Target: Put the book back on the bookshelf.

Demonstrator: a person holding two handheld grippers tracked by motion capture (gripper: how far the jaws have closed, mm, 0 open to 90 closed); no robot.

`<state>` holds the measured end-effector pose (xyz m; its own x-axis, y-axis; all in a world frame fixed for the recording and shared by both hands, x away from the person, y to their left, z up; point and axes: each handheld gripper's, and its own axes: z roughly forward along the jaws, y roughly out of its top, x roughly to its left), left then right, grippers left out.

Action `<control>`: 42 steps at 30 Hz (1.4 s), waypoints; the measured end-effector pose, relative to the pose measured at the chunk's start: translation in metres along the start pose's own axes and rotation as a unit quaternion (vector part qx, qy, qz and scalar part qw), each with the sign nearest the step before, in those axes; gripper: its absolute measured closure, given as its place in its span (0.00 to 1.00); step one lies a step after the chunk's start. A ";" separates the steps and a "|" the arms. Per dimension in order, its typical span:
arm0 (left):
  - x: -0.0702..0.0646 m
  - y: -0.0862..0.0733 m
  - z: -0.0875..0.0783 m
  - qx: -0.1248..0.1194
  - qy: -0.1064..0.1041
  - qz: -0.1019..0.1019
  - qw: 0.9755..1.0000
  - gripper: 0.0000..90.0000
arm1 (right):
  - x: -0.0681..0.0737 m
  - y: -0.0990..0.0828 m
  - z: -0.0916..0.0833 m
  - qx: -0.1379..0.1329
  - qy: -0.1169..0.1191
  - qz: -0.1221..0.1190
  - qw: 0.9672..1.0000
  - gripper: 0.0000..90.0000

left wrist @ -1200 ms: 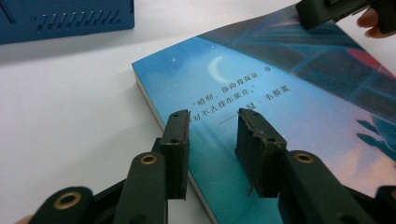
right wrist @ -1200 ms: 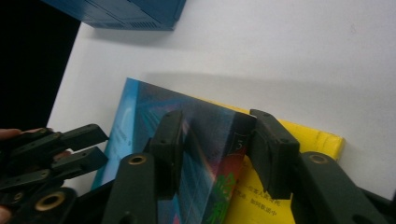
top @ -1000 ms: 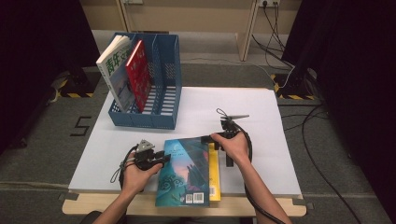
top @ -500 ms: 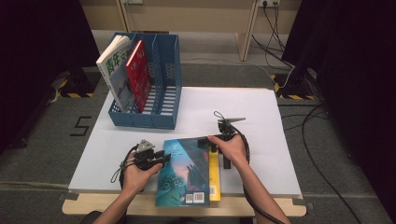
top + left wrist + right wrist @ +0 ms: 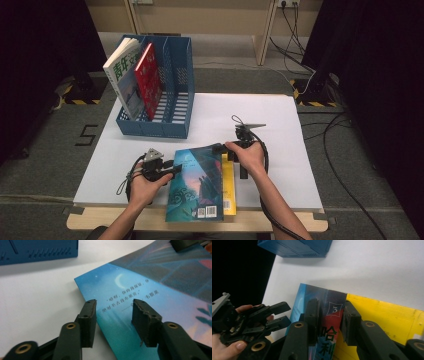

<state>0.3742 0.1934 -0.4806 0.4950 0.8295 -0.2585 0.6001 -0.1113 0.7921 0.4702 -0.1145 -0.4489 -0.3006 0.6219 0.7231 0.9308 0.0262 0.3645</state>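
Observation:
A blue-teal book (image 5: 197,185) lies on a yellow book (image 5: 229,180) at the table's front centre. My right gripper (image 5: 219,148) is at its far right corner. In the right gripper view the gripper (image 5: 329,307) has its jaws on both sides of the blue book's spine (image 5: 333,315). They have just been closing, and the pads press on the spine above the yellow book (image 5: 387,315). My left gripper (image 5: 175,169) is at the book's left edge. In its own view the gripper (image 5: 115,307) straddles that edge of the cover (image 5: 155,277). Its jaws have just been opening and touch nothing.
A blue file holder (image 5: 155,130) stands at the back left of the white table (image 5: 280,125). It holds a white-green book (image 5: 122,75) and a red book (image 5: 149,80). The table's front edge runs just below the stacked books. Cables trail on the floor at right.
The right hand has edged slightly left toward the blue book's spine. The left hand and both books sit where they were.

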 end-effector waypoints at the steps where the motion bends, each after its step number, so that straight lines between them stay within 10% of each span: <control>1: 0.000 0.001 -0.001 -0.003 -0.002 -0.002 1.000 0.57 | 0.001 0.000 -0.002 -0.003 0.003 0.001 1.000 0.80; 24: -0.002 0.015 -0.016 -0.044 -0.007 -0.002 0.999 0.51 | 0.032 0.005 -0.039 -0.086 0.043 -0.032 0.995 0.83; 35: -0.002 0.017 -0.019 -0.054 -0.007 0.000 0.999 0.51 | 0.048 0.007 -0.060 -0.146 0.035 -0.065 0.987 0.83; 42: -0.002 0.017 -0.020 -0.059 -0.007 -0.001 0.998 0.50 | 0.060 0.010 -0.075 -0.199 0.032 -0.091 0.975 0.83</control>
<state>0.3709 0.2007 -0.4553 0.5039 0.8215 -0.2668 0.5226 -0.0441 0.8514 0.4454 -0.1356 -0.3578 -0.4770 0.5856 0.6554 0.7102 -0.1824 0.6799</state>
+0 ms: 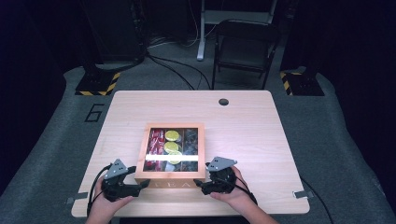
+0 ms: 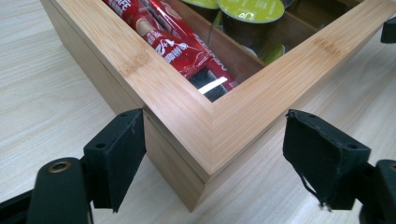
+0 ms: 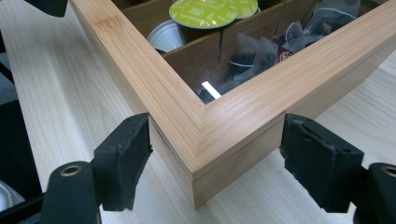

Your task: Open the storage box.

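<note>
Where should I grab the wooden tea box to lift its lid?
Take the lid by its front rim, just above the seam, coming from the near side. The wooden tea box sits shut, and both near corners already lie between the open jaws of each tool.

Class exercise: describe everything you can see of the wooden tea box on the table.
The tea box is a square, light bamboo-looking case lying flat near the front edge of the table, with "TEA" lettered on its front face. Its framed lid, closed, has a clear pane with mitred corners. Inside, wooden dividers separate red sachets, green-topped capsules and dark tea bags. The left gripper and right gripper, both open, each straddle a front corner; whether they touch is unclear.
</note>
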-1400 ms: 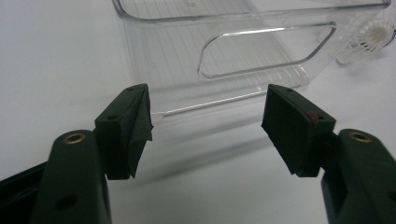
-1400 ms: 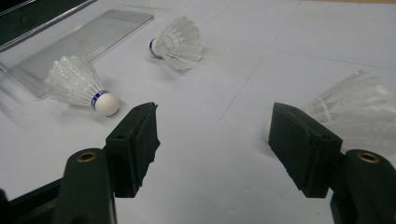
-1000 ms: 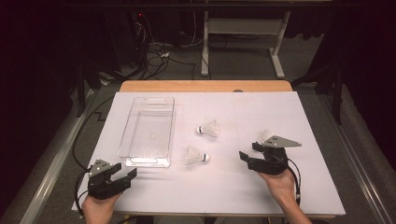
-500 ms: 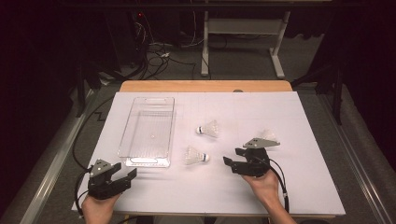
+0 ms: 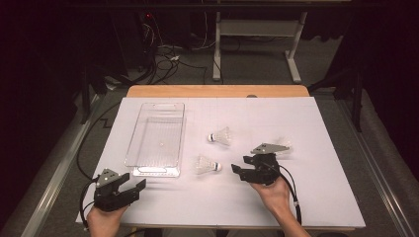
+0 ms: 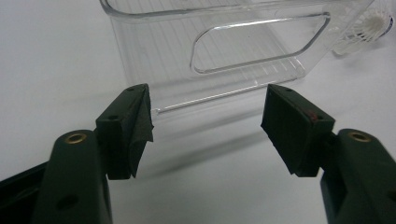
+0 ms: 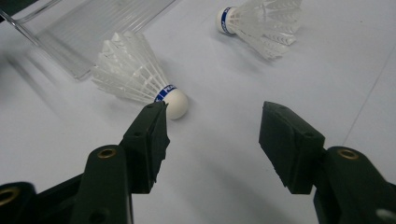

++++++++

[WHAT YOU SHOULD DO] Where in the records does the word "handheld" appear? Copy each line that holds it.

[RESULT OF THE EXERCISE]
Demonstrator: a person holding two handheld grippers tracked by motion capture (gripper: how far the jaws have closed, mm, 0 open to 90 closed); no robot.
`<state>` holds the measured end-effector pose (xyz m; its own x-axis, y-axis; all in a world frame fixed for the recording and shared by both hands, x away from the person, y to their left, z up; point and axes: each handheld gripper's, and its own axes: z roughly forward along the jaws, y roughly out of its top, x roughly to its left), left then right, grippers left out.

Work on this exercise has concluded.